### Work task:
The reply should contain all the data below, repeated exactly, and none of the images.
*** Records supplied
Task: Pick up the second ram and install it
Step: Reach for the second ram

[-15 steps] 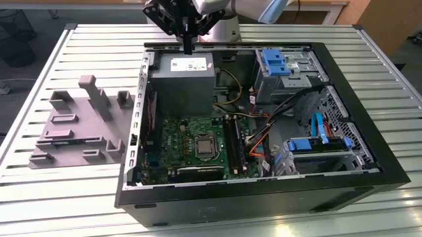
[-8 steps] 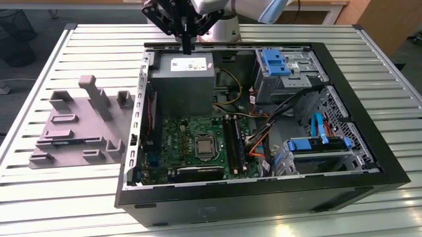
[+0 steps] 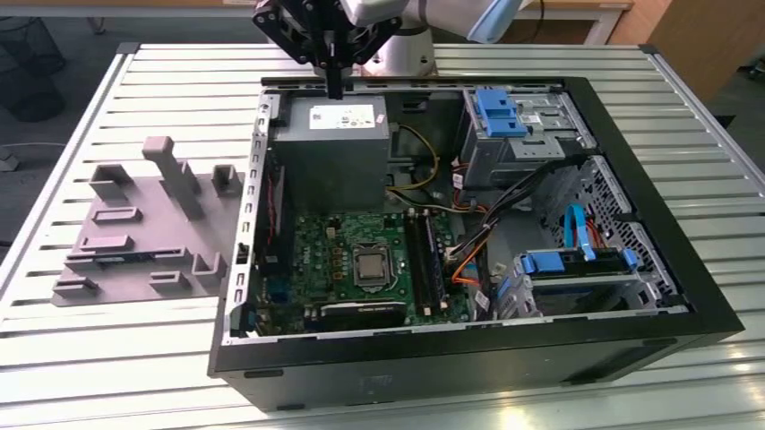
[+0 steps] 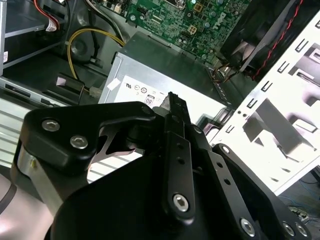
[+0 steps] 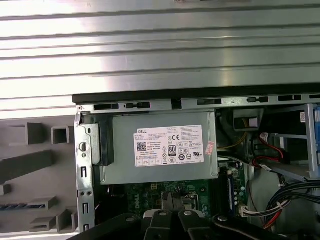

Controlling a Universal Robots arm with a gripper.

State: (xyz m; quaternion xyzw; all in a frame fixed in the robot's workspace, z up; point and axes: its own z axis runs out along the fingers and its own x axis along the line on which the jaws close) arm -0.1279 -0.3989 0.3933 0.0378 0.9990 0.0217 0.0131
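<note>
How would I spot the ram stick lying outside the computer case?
Find the open computer case; on the exterior view's left lies a grey fixture plate. The ram stick is the thin dark bluish strip among its plain grey blocks.

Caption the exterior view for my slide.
Gripper hovers over the power supply in the open computer case; fixture plate alongside.

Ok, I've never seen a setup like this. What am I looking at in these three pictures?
A robot arm works over an open computer case on a slatted metal table. One camera watches from outside; two ride near the arm's wrist, looking past its tool. The tool hangs above the grey power supply, shut, holding nothing. Beside the case lies a grey plate with upright blocks; a thin bluish memory stick seems to sit in it.
</note>
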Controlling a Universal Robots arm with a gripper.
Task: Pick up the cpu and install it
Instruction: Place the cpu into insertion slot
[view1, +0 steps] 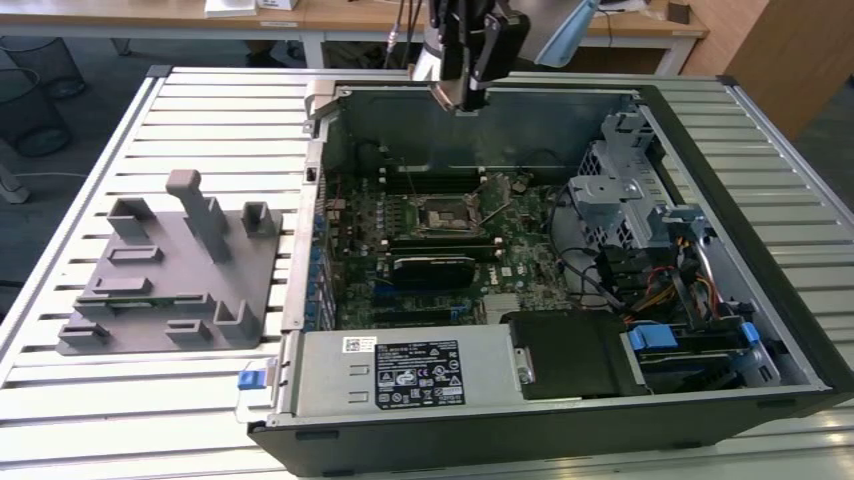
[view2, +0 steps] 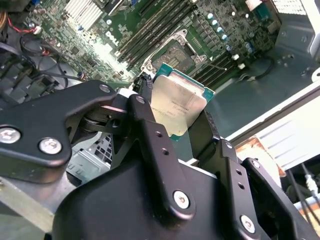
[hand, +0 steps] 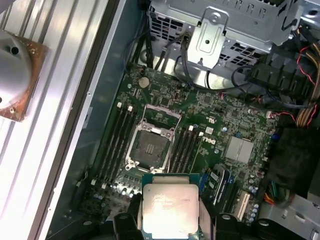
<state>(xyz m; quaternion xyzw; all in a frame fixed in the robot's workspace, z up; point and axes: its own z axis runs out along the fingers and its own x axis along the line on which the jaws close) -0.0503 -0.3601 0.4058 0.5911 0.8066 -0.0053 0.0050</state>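
In the exterior view, the end effector is hanging over the open computer case, at twelve o'clock from the socket and well above it. A grey fixture with upright posts is standing on the slatted worktop at nine o'clock from the case. A drive cage and bundled cables are crowding the board at three o'clock from the socket. In the second wrist view, the end effector is clamping the cpu by two opposite edges, its silvery top facing the camera. The chip is riding in the air, apart from the motherboard below. So the pick-up is looking finished, while the seating is not yet done. In the first wrist view, the cpu is showing between the black fingers, with the socket lying empty beyond it and its metal frame appearing to be tipped up. Memory slots are flanking the socket on both sides, close enough to be limiting room around it. A round metal part on a copper-coloured plate is resting on the worktop outside the case wall.
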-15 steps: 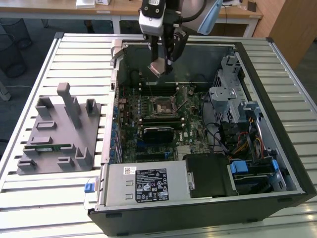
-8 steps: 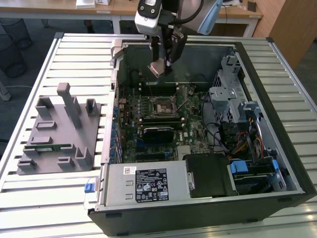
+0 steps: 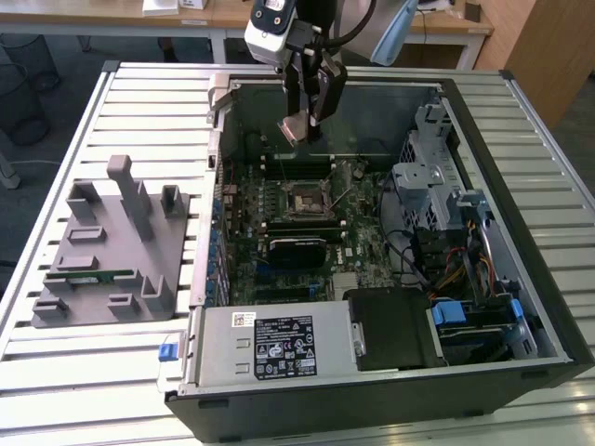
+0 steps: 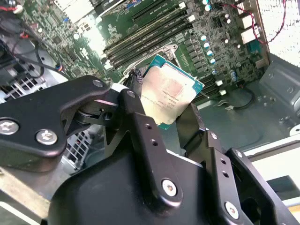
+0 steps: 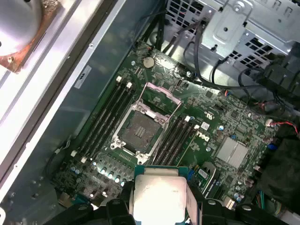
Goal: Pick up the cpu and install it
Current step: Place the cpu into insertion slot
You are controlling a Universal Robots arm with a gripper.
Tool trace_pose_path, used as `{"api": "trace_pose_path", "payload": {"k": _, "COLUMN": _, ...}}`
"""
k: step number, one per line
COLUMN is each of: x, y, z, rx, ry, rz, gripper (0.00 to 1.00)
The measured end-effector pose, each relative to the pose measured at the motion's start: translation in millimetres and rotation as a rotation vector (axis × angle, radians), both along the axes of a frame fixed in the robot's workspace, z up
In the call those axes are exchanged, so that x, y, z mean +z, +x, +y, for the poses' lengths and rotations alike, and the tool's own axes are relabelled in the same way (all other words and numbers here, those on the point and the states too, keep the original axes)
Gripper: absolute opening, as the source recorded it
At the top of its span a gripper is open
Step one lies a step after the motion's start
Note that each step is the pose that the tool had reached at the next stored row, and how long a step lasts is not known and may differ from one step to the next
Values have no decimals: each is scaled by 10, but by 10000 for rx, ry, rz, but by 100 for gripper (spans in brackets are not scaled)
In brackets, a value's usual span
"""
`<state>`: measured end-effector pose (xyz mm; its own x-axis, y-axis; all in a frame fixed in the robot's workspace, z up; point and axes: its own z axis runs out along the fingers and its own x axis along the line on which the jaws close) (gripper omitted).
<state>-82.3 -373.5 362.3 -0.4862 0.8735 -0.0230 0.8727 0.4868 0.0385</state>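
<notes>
My gripper (image 3: 299, 130) hangs inside the open computer case, shut on the cpu (image 3: 296, 129), a small square chip with a pale silver top and green edge. The same cpu (image 4: 168, 92) sits clamped between the black fingers (image 4: 136, 117) in the second wrist view, and in the first wrist view the cpu (image 5: 158, 196) is above the motherboard. The empty cpu socket (image 3: 308, 199) lies on the green motherboard, below the held chip and nearer the case's front. That socket (image 5: 139, 128) has its metal frame open, with memory slots on both sides.
The case's walls (image 3: 446, 102) surround the gripper. A black heatsink block (image 3: 296, 249) lies on the board just beyond the socket. Cables and a drive cage (image 3: 437, 214) fill the exterior view's right. A grey plastic fixture (image 3: 112, 246) holding a green memory stick (image 3: 88, 276) stands outside on the slatted table.
</notes>
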Motion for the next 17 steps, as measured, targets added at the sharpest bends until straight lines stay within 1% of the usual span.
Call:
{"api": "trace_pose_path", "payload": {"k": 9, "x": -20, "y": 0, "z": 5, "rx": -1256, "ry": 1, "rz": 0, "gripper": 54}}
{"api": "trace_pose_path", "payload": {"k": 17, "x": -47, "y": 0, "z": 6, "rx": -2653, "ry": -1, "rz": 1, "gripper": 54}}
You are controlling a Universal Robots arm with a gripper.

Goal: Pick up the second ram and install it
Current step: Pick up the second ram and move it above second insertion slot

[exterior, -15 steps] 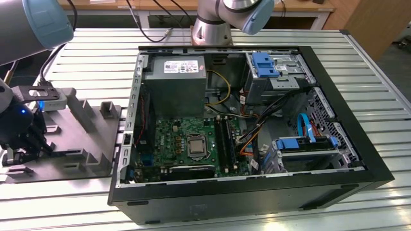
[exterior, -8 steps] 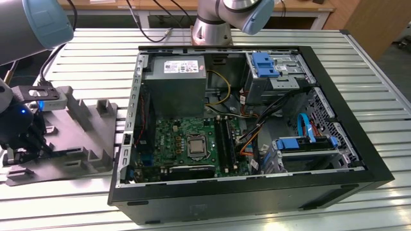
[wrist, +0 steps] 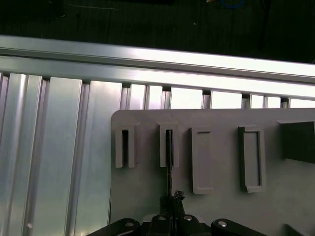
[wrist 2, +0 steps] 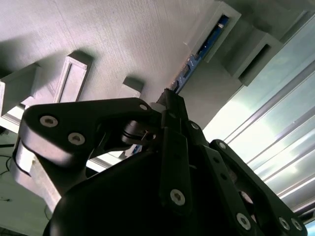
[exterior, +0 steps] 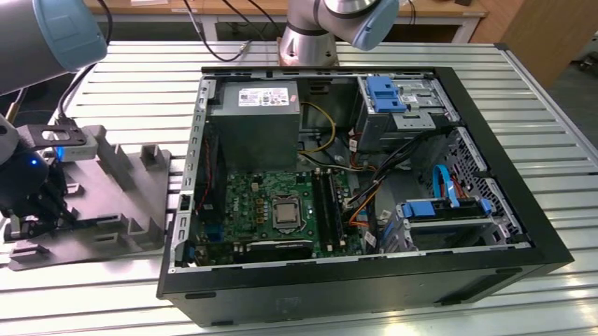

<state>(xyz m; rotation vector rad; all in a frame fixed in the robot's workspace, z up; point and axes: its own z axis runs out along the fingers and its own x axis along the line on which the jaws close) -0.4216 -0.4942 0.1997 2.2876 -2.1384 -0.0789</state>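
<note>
Your gripper (exterior: 38, 210) hangs low over the grey moulded tray (exterior: 122, 175) at the exterior view's left, well apart from the open computer case (exterior: 374, 294) that fills the middle of the slatted aluminium table (exterior: 140, 77). In both wrist views its dark fingers are drawn together and pinch the near end of the second ram (wrist 2: 199, 51), with the gripper (wrist 2: 170, 98) meeting the stick just where its thin edge comes out. The stick stands on edge over the tray (wrist 2: 98, 39), a green and blue sliver of board, and its far end sits inside one of the slotted upright posts (wrist 2: 216, 29). In the first wrist view you see the second ram (wrist: 169, 167) as a thin dark line running from the gripper (wrist: 171, 199) into the second slotted post (wrist: 169, 145) of the row on the tray (wrist: 226, 206), beside the bright table slats (wrist: 64, 172). Inside the case the green motherboard (exterior: 271, 196) lies flat, its long black slots (exterior: 327, 203) beside the processor socket (exterior: 283, 210).
</note>
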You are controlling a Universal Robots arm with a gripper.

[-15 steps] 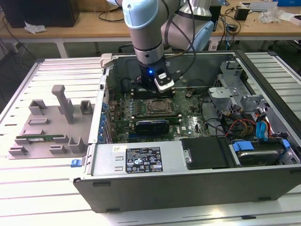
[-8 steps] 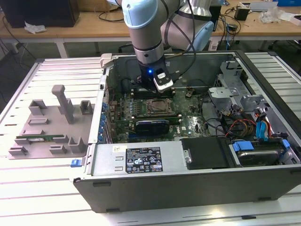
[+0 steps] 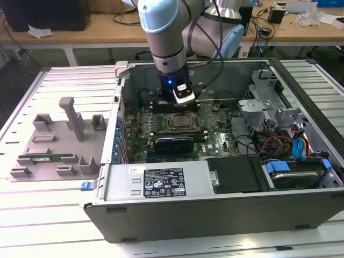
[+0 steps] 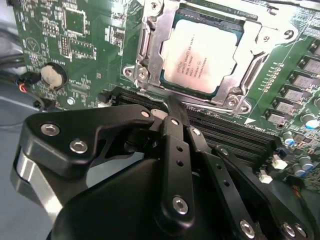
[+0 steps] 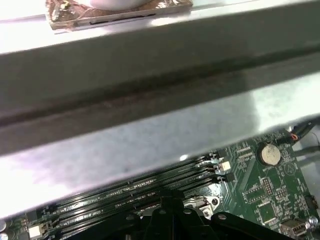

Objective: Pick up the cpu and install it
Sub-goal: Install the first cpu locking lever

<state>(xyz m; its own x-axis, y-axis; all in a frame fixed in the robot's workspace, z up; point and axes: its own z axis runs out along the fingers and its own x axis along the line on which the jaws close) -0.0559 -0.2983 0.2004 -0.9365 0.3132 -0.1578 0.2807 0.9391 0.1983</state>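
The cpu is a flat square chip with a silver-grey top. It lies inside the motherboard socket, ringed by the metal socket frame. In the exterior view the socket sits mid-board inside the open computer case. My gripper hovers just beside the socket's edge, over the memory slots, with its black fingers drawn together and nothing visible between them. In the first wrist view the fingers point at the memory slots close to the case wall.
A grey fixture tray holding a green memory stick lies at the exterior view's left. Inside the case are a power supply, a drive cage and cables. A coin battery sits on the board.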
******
### Answer box:
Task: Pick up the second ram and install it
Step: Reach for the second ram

[-15 steps] 
[-8 steps] 
[+0 steps] 
[+0 steps] 
[+0 steps] 

Controlling a Universal Robots arm with a gripper.

State: (xyz m; quaternion xyzw; all in a frame fixed in the robot's workspace, z up; point and axes: its own z axis runs out along the fingers and its own x axis along the line on which the jaws close) arm -0.1279 -0.3989 0.3933 0.0378 0.9990 0.0217 0.0131
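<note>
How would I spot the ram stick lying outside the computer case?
Find the open computer case; on the exterior view's left lies a grey fixture plate. The ram stick is the thin dark bluish strip among its plain grey blocks.

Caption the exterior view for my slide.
Gripper hovers over the power supply in the open computer case; fixture plate alongside.

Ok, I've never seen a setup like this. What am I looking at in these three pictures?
A robot arm works over an open computer case on a slatted metal table. One camera watches from outside; two ride near the arm's wrist, looking past its tool. The tool hangs above the grey power supply, shut, holding nothing. Beside the case lies a grey plate with upright blocks; a thin bluish memory stick seems to sit in it.
</note>
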Controlling a Universal Robots arm with a gripper.
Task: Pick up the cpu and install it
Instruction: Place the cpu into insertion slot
[view1, +0 steps] 
[view2, +0 steps] 
[hand, +0 steps] 
<state>(xyz m; quaternion xyzw; all in a frame fixed in the robot's workspace, z up; point and axes: its own z axis runs out along the fingers and its own x axis along the line on which the jaws close) -0.0503 -0.3601 0.4058 0.5911 0.8066 -0.0053 0.0050</state>
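In the exterior view, the end effector is hanging over the open computer case, at twelve o'clock from the socket and well above it. A grey fixture with upright posts is standing on the slatted worktop at nine o'clock from the case. A drive cage and bundled cables are crowding the board at three o'clock from the socket. In the second wrist view, the end effector is clamping the cpu by two opposite edges, its silvery top facing the camera. The chip is riding in the air, apart from the motherboard below. So the pick-up is looking finished, while the seating is not yet done. In the first wrist view, the cpu is showing between the black fingers, with the socket lying empty beyond it and its metal frame appearing to be tipped up. Memory slots are flanking the socket on both sides, close enough to be limiting room around it. A round metal part on a copper-coloured plate is resting on the worktop outside the case wall.
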-15 steps: 
-8 steps: 
+0 steps: 
+0 steps: 
+0 steps: 
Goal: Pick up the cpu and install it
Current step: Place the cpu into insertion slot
You are controlling a Universal Robots arm with a gripper.
Tool trace_pose_path, used as `{"api": "trace_pose_path", "payload": {"k": _, "COLUMN": _, ...}}`
"""
k: step number, one per line
COLUMN is each of: x, y, z, rx, ry, rz, gripper (0.00 to 1.00)
The measured end-effector pose, each relative to the pose measured at the motion's start: translation in millimetres and rotation as a rotation vector (axis × angle, radians), both along the axes of a frame fixed in the robot's workspace, z up
In the call those axes are exchanged, so that x, y, z mean +z, +x, +y, for the poses' lengths and rotations alike, and the tool's own axes are relabelled in the same way (all other words and numbers here, those on the point and the states too, keep the original axes)
Gripper: absolute opening, as the source recorded it
At the top of its span a gripper is open
Step one lies a step after the motion's start
Note that each step is the pose that the tool had reached at the next stored row, and how long a step lasts is not known and may differ from one step to the next
Values have no decimals: each is scaled by 10, but by 10000 for rx, ry, rz, but by 100 for gripper (spans in brackets are not scaled)
In brackets, a value's usual span
"""
`<state>`: measured end-effector pose (xyz mm; its own x-axis, y-axis; all in a frame fixed in the robot's workspace, z up; point and axes: its own z axis runs out along the fingers and its own x axis along the line on which the jaws close) (gripper omitted).
<state>-82.3 -373.5 362.3 -0.4862 0.8735 -0.0230 0.8727 0.4868 0.0385</state>
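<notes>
My gripper (image 3: 299, 130) hangs inside the open computer case, shut on the cpu (image 3: 296, 129), a small square chip with a pale silver top and green edge. The same cpu (image 4: 168, 92) sits clamped between the black fingers (image 4: 136, 117) in the second wrist view, and in the first wrist view the cpu (image 5: 158, 196) is above the motherboard. The empty cpu socket (image 3: 308, 199) lies on the green motherboard, below the held chip and nearer the case's front. That socket (image 5: 139, 128) has its metal frame open, with memory slots on both sides.
The case's walls (image 3: 446, 102) surround the gripper. A black heatsink block (image 3: 296, 249) lies on the board just beyond the socket. Cables and a drive cage (image 3: 437, 214) fill the exterior view's right. A grey plastic fixture (image 3: 112, 246) holding a green memory stick (image 3: 88, 276) stands outside on the slatted table.
</notes>
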Motion for the next 17 steps, as measured, targets added at the sharpest bends until straight lines stay within 1% of the usual span.
Call:
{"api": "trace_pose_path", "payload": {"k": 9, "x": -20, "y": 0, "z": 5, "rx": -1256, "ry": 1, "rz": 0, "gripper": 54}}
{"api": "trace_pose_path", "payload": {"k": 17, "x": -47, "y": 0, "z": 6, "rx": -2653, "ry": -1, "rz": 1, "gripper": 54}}
You are controlling a Universal Robots arm with a gripper.

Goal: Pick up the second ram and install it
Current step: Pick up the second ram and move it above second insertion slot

[exterior, -15 steps] 
[exterior, -8 steps] 
[wrist, +0 steps] 
[wrist 2, +0 steps] 
[exterior, +0 steps] 

<state>(xyz m; rotation vector rad; all in a frame fixed in the robot's workspace, z up; point and axes: its own z axis runs out along the fingers and its own x axis along the line on which the jaws close) -0.4216 -0.4942 0.1997 2.2876 -2.1384 -0.0789</state>
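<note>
Your gripper (exterior: 38, 210) hangs low over the grey moulded tray (exterior: 122, 175) at the exterior view's left, well apart from the open computer case (exterior: 374, 294) that fills the middle of the slatted aluminium table (exterior: 140, 77). In both wrist views its dark fingers are drawn together and pinch the near end of the second ram (wrist 2: 199, 51), with the gripper (wrist 2: 170, 98) meeting the stick just where its thin edge comes out. The stick stands on edge over the tray (wrist 2: 98, 39), a green and blue sliver of board, and its far end sits inside one of the slotted upright posts (wrist 2: 216, 29). In the first wrist view you see the second ram (wrist: 169, 167) as a thin dark line running from the gripper (wrist: 171, 199) into the second slotted post (wrist: 169, 145) of the row on the tray (wrist: 226, 206), beside the bright table slats (wrist: 64, 172). Inside the case the green motherboard (exterior: 271, 196) lies flat, its long black slots (exterior: 327, 203) beside the processor socket (exterior: 283, 210).
</note>
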You are controlling a Universal Robots arm with a gripper.

[-15 steps] 
[-8 steps] 
[+0 steps] 
[+0 steps] 
[+0 steps] 

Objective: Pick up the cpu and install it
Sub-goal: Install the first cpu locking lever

<state>(xyz m; its own x-axis, y-axis; all in a frame fixed in the robot's workspace, z up; point and axes: its own z axis runs out along the fingers and its own x axis along the line on which the jaws close) -0.0559 -0.2983 0.2004 -0.9365 0.3132 -0.1578 0.2807 0.9391 0.1983</state>
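The cpu is a flat square chip with a silver-grey top. It lies inside the motherboard socket, ringed by the metal socket frame. In the exterior view the socket sits mid-board inside the open computer case. My gripper hovers just beside the socket's edge, over the memory slots, with its black fingers drawn together and nothing visible between them. In the first wrist view the fingers point at the memory slots close to the case wall.
A grey fixture tray holding a green memory stick lies at the exterior view's left. Inside the case are a power supply, a drive cage and cables. A coin battery sits on the board.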

The work on this exercise is done.